Дорога в Дольние Земли оказалась не столько утомительной, сколько унылой. Квестор сидел, откинувшись в мягком кресле крылатой машины-птерикса, и рассеянно смотрел сквозь застеклённый борт. Серебристое крыло за бортом машины слегка подрагивало, рассекая встречный ветер. Внизу проплывали тёмные массивы лесов, пустынные поля, кое-где уже припорошенные снегом, и свинцово-серые ленты рек. Юстин Варда был чистокровным ромейцем - уроженцем Царьгорода. Щедрое солнце Ромеи окрасило его высокие скулы в благородный бронзоватый оттенок. Аристократичные черты его лица оттеняла щёгольская бородка, а угольно-чёрные волосы были гладко зачёсаны и умащены ароматическим воском. Это было одним из главнейших правил его жизни - выглядеть прилично при любых обстоятельствах. Некоторые ромейцы, по долгу службы оказавшиеся в этой дыре, начинали пренебрегать своей внешностью, а иные опускались даже до того, что принимались гладко выбривать себе лица и обрезать волосы, на манер аборигенов. А кое-кто будто бы даже путался с местными зеленщицами и трактирными подавальщицами. Наговоры, скорее всего. Но что правда, то правда - семгальские девицы частенько заглядывались на ромейских мужчин. Не удивительно. Здешних лапотников Господь Вышний обделил многим, и красотой в том числе...
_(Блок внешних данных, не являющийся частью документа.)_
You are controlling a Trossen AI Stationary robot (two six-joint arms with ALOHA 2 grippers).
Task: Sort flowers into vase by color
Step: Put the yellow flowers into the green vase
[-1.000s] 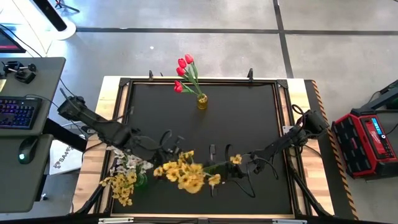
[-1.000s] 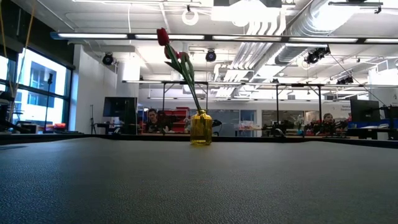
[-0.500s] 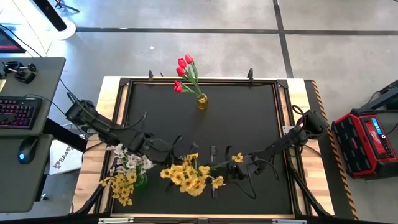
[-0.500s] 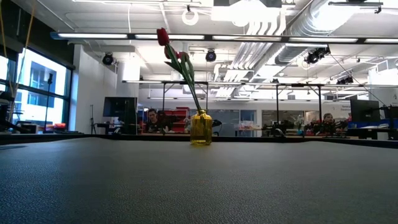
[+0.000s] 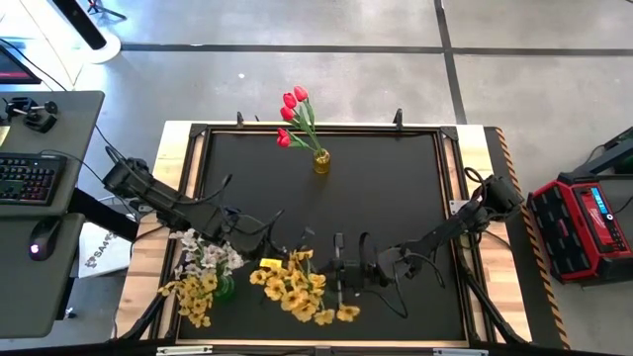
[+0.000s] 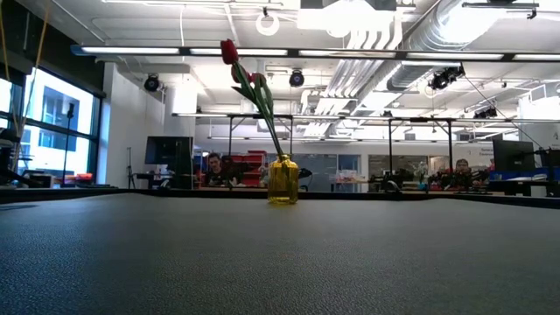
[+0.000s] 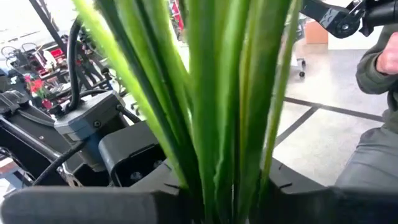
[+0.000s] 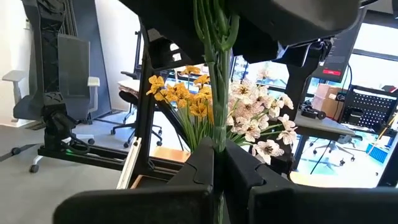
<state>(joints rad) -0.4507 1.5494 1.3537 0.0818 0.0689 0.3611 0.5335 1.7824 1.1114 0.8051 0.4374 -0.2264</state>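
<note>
A bunch of yellow flowers [image 5: 295, 289] hangs above the mat near the table's front edge, its green stems [image 7: 217, 93] running toward the two grippers. My left gripper [image 5: 309, 247] comes in from the left and is shut on the stems. My right gripper [image 5: 341, 272] comes in from the right and is shut on a stem too. A yellow vase [image 5: 321, 161] with red tulips [image 5: 293, 111] stands at the far edge of the mat. A green vase [image 5: 226, 289] at the near left holds white blossoms [image 5: 206, 259] and yellow blossoms [image 5: 193, 297]. My left gripper has several of the yellow bunch's green stems [image 7: 219, 177] between its two fingers, lying across them. The gripper comes in about level from the table's left. The bunch is clear of the mat. My right gripper pinches a twisted green stem [image 8: 217, 134] between its shut fingers [image 8: 202, 163]. It comes in about level from the table's right, its fingers across the stem. The stem runs on past the fingers and is clear of the mat.
The black mat [image 5: 396, 198] lies in a wooden frame [image 5: 178, 168]. A desk with a keyboard [image 5: 25, 173] stands to the left and a red case [image 5: 584, 222] to the right. People sit in the room behind the table [image 6: 214, 166].
My left gripper has gone toward the table's right edge, up to the yellow bunch's stems beside my right gripper. The bunch has turned: its blossom head has swung toward the near edge, and the single blossom that was by my right gripper is now lower down.
</note>
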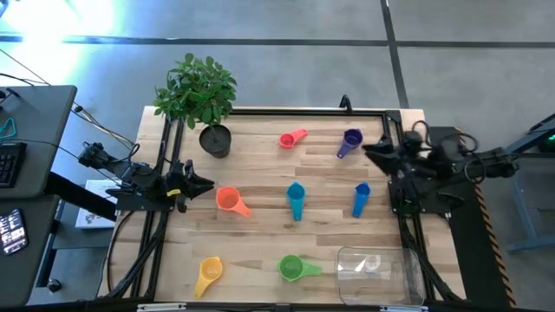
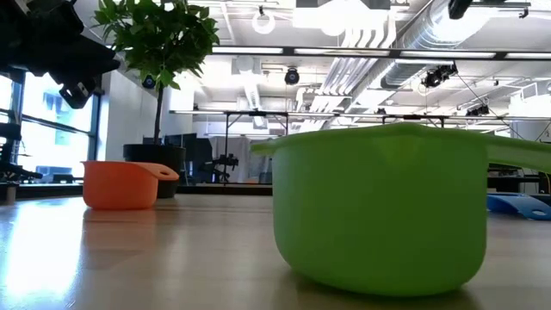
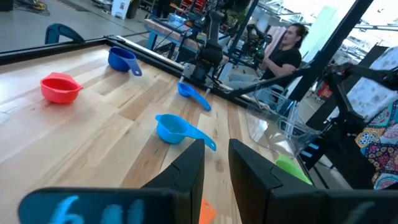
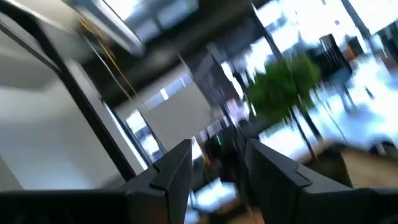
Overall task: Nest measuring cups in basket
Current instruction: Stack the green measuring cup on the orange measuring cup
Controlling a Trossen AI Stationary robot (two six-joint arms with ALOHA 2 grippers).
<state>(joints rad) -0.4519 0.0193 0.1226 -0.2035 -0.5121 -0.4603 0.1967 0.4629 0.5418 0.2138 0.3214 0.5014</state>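
Measuring cups lie scattered on the desk [image 1: 260, 156] in our high view: pink [image 1: 292, 139], purple [image 1: 349, 141], orange [image 1: 231, 201], teal [image 1: 296, 199], blue [image 1: 361, 198], yellow [image 1: 208, 274] and green [image 1: 297, 268], the green just beside the clear basket [image 1: 380, 271] at the near right corner. Left end effector [image 1: 201, 183] sits at the left edge, right end effector [image 1: 371, 152] near the purple cup, neither touching anything. In our wrist views the left fingers [image 3: 186, 171] stand slightly apart and empty, the right fingers [image 4: 174, 171] spread and empty.

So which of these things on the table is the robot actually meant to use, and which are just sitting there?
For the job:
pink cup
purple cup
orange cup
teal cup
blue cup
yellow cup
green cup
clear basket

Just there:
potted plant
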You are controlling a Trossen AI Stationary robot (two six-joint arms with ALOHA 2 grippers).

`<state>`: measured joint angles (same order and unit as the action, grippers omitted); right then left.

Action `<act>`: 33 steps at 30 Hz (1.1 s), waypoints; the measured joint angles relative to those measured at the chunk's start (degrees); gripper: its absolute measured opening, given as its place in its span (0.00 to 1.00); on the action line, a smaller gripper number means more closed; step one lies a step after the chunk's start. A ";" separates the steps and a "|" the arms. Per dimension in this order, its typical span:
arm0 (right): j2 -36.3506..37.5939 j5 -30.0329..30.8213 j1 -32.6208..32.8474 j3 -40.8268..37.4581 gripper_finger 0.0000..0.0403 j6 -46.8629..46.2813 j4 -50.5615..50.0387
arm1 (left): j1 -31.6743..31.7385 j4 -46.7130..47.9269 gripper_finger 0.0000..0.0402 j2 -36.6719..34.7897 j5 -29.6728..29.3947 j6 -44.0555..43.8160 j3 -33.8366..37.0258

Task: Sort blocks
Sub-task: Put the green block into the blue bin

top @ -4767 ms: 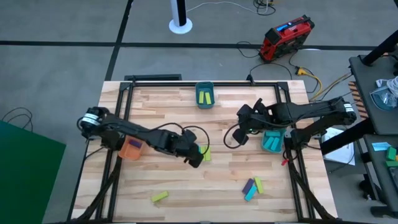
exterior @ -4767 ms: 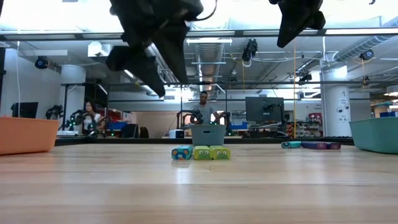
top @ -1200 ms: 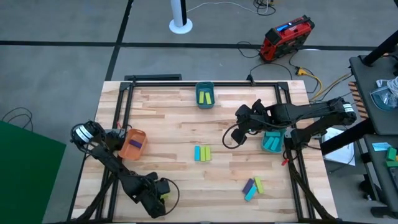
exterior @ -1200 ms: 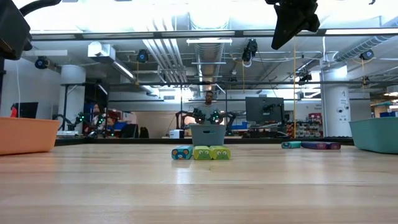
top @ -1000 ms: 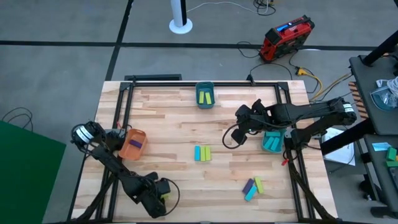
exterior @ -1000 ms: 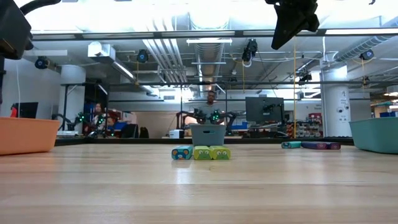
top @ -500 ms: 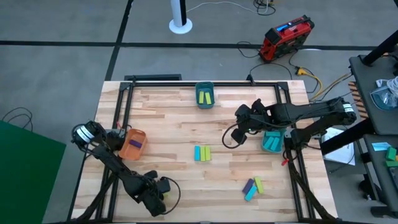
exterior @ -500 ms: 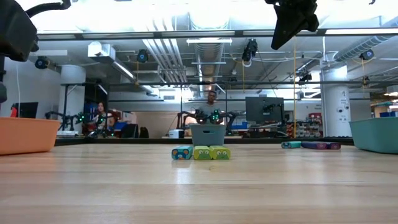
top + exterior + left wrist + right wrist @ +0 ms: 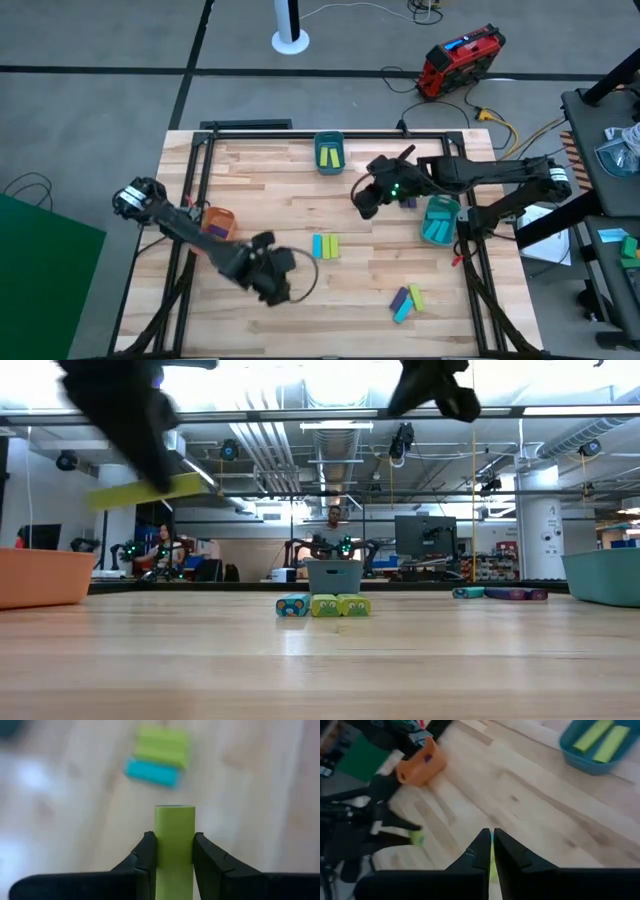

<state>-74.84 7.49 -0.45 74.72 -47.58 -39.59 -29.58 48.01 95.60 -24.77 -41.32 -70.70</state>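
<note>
Since a second ago my left arm has swung up from the near left corner of the worktop [image 9: 250,170] toward its middle, carrying the yellow-green block [image 9: 174,842] that lay there. My left jaws [image 9: 277,283] are clenched on it across its narrow sides, so it sticks out lengthways ahead of me and rides well clear of the wood. I judge it is bound for the blue bin [image 9: 329,153] at the far edge, which already holds two of its colour.

My right arm has also shifted inward over the far middle; its jaws [image 9: 364,199] are pressed together with nothing between them.

Just ahead of my load lie a cyan block [image 9: 317,246] and two yellow-green blocks [image 9: 330,246] side by side. Three more blocks [image 9: 406,300] sit near the right front. The orange bin [image 9: 222,222] holds a purple block, and the teal bin [image 9: 437,220] stands at the right.

From above, my own wrist hides the carried block. At worktop height it is a blurred streak. My left arm covers part of the orange bin.
</note>
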 joint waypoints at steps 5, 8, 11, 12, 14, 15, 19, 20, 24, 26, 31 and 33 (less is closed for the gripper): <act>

Квестор отвернулся от окна и взглянул на пилота, сидевшего по левую руку от него. Пилот был семгальцем - из тех, кто прошёл военную школу и довольно сносно владел Высоким Языком Империи. Квестор не испытывал особого доверия к этим дикарям, даже к тем, кто присягнул Августе. Но, по крайней мере, пилот был не из этих белёсых приморцев, и не из желтоволосых лесовиков Сумерязи. Тёмные волосы и глаза выдавали в нём уроженца Разлога-Срединных Равнин. Представители этой народности внешне чем-то напоминали ромейцев и видом своим не так оскорбляли его чувство прекрасного.
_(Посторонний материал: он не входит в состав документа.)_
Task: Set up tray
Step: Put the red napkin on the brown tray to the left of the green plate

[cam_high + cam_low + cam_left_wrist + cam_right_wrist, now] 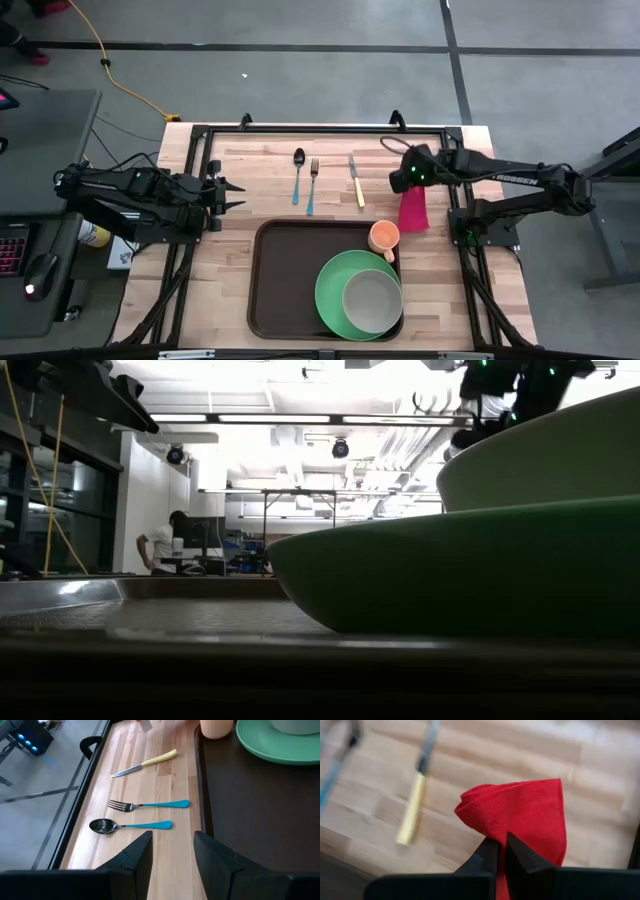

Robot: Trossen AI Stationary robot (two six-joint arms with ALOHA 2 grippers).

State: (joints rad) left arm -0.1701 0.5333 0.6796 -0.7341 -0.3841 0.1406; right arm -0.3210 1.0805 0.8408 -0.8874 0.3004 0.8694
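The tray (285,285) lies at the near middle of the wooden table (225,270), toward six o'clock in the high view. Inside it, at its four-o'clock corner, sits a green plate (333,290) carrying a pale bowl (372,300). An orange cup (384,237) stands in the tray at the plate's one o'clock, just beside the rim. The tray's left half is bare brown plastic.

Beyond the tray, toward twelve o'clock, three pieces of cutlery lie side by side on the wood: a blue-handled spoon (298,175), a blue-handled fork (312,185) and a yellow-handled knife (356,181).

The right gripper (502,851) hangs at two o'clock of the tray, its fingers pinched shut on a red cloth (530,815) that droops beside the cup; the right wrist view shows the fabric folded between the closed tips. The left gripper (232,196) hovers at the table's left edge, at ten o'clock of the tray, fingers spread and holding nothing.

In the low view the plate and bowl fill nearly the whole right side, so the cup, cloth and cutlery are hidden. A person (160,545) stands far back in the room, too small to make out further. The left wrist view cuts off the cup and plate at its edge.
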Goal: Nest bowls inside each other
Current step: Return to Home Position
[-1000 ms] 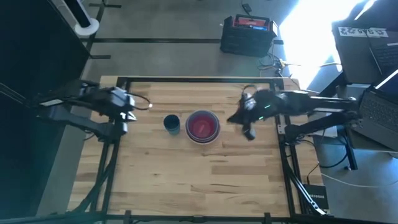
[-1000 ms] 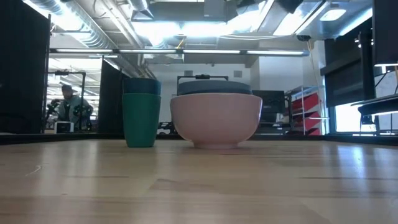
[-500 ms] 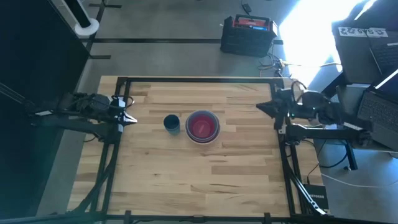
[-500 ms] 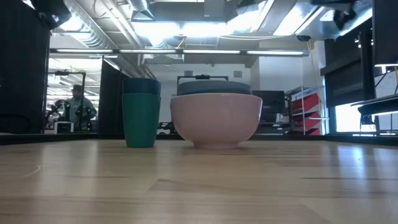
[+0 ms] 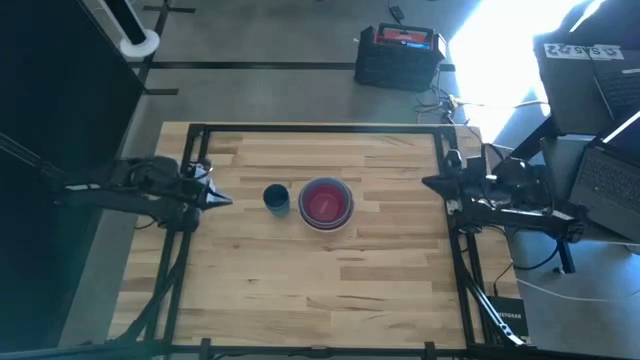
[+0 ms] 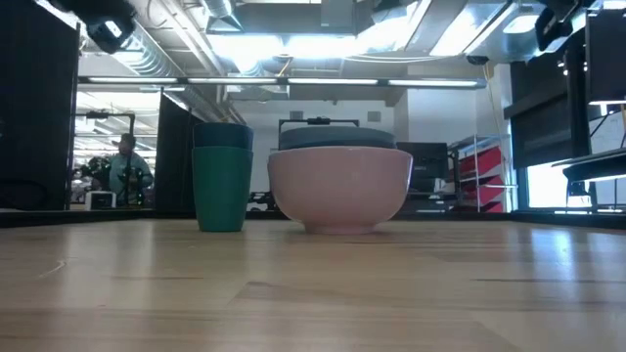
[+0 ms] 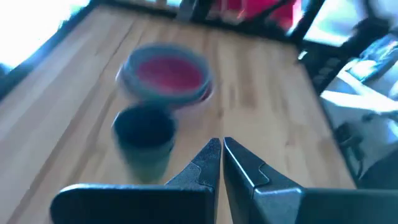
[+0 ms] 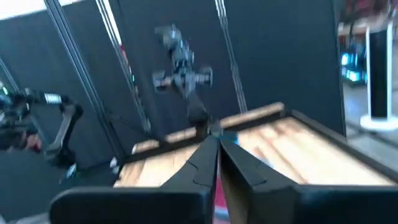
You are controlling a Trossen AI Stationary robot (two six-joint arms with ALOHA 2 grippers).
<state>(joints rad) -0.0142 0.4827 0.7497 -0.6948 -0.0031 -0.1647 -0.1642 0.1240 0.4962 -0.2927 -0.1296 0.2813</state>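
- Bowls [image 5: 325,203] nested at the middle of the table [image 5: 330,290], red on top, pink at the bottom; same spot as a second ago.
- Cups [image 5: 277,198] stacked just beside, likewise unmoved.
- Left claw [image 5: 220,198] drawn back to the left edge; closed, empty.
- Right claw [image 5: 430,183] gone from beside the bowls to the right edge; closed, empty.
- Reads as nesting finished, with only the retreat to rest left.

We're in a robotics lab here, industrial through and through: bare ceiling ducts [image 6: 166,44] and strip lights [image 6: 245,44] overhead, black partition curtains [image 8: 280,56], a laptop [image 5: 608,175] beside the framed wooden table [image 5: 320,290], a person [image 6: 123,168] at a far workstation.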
– Это правда, что приморцы закапывают молоко в навоз, чтобы изготовить сыр?
– спросил Квестор на языке Империи.
– Не совсем так, Ваша Честь, - ответил пилот. На ромейском он говорил почти без акцента.
– Они берут густую сметану и заворачивают ее в несколько слоёв специального холста. После свёрток опускают в яму с чернозёмом и придавливают его камнем. Через некоторое время в земле вызревает нежнейший белоснежный сыр, своим вкусом не уступающий лучшим ромейским...
– Будь добр, прекрати!
– сказал Квестор и прижал к губам батистовый носовой платок, будто борясь с приступом тошноты.